> **TASK OBJECTIVE**: The answer must be the full listing, repeated word for word.
DATASET EXTRACT Start Marker
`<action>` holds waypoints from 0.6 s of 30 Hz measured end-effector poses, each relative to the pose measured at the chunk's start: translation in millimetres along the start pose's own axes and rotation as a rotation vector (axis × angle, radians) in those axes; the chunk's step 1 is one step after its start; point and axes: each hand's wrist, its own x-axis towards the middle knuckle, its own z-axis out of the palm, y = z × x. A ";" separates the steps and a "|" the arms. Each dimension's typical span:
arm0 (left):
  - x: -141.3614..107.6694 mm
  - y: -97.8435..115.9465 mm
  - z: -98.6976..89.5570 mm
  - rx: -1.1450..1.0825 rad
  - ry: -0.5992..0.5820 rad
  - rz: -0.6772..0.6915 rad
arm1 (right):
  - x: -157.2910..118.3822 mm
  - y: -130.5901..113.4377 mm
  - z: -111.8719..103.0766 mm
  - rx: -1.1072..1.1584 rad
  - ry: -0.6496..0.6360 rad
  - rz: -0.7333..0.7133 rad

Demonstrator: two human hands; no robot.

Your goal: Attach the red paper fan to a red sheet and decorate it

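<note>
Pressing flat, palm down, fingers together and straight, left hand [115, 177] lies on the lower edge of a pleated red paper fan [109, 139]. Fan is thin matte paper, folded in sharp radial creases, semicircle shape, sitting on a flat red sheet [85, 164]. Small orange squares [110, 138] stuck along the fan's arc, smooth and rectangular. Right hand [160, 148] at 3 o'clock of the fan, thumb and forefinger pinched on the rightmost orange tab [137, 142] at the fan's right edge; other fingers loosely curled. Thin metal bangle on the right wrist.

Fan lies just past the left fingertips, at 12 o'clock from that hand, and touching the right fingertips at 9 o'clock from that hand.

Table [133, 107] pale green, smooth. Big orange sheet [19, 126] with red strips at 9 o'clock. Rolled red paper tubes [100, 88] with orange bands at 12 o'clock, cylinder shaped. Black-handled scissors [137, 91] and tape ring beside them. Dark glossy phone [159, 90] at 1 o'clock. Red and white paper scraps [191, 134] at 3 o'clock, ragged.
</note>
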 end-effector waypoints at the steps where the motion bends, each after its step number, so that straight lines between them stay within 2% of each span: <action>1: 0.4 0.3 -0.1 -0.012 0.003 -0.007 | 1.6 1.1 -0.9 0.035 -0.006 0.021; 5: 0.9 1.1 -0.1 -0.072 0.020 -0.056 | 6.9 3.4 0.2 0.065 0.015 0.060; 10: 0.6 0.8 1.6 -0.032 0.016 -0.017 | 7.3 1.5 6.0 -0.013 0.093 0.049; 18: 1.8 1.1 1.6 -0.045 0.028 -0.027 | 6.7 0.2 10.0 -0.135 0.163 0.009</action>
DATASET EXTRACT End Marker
> **EXERCISE RESULT**:
`<action>` holds waypoints from 0.6 s of 30 Hz measured end-effector poses, each relative to the pose measured at the chunk's start: translation in millimetres along the start pose's own axes and rotation as a rotation vector (axis × angle, radians) in those axes; the chunk's step 1 is one step after its start; point and axes: each hand's wrist, its own x-axis towards the middle knuckle, its own z-axis out of the palm, y = z × x. A ";" separates the steps and a "|" the arms. Each dimension's typical span:
arm0 (left):
  - x: -141.3614..107.6694 mm
  - y: -97.8435..115.9465 mm
  - z: -98.6976..89.5570 mm
  - rx: -1.1450..1.0825 rad
  - ry: -0.5992..0.5820 rad
  - rz: -0.6772..0.6915 rad
arm1 (right):
  - x: -157.2910..118.3822 mm
  - y: -130.5901..113.4377 mm
  - z: -111.8719..103.0766 mm
  - rx: -1.1072..1.1584 rad
  - ry: -0.6496..0.6360 rad
  - rz: -0.7333..0.7133 rad

Demonstrator: two human hands; no robot.

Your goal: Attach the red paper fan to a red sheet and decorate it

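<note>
Pressing flat, palm down, fingers together and straight, left hand [115, 177] lies on the lower edge of a pleated red paper fan [109, 139]. Fan is thin matte paper, folded in sharp radial creases, semicircle shape, sitting on a flat red sheet [85, 164]. Small orange squares [110, 138] stuck along the fan's arc, smooth and rectangular. Right hand [160, 148] at 3 o'clock of the fan, thumb and forefinger pinched on the rightmost orange tab [137, 142] at the fan's right edge; other fingers loosely curled. Thin metal bangle on the right wrist.

Fan lies just past the left fingertips, at 12 o'clock from that hand, and touching the right fingertips at 9 o'clock from that hand.

Table [133, 107] pale green, smooth. Big orange sheet [19, 126] with red strips at 9 o'clock. Rolled red paper tubes [100, 88] with orange bands at 12 o'clock, cylinder shaped. Black-handled scissors [137, 91] and tape ring beside them. Dark glossy phone [159, 90] at 1 o'clock. Red and white paper scraps [191, 134] at 3 o'clock, ragged.
</note>
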 end-effector waypoints at the steps where the motion bends, each after its step number, so that straight lines between them stay within 2% of each span: <action>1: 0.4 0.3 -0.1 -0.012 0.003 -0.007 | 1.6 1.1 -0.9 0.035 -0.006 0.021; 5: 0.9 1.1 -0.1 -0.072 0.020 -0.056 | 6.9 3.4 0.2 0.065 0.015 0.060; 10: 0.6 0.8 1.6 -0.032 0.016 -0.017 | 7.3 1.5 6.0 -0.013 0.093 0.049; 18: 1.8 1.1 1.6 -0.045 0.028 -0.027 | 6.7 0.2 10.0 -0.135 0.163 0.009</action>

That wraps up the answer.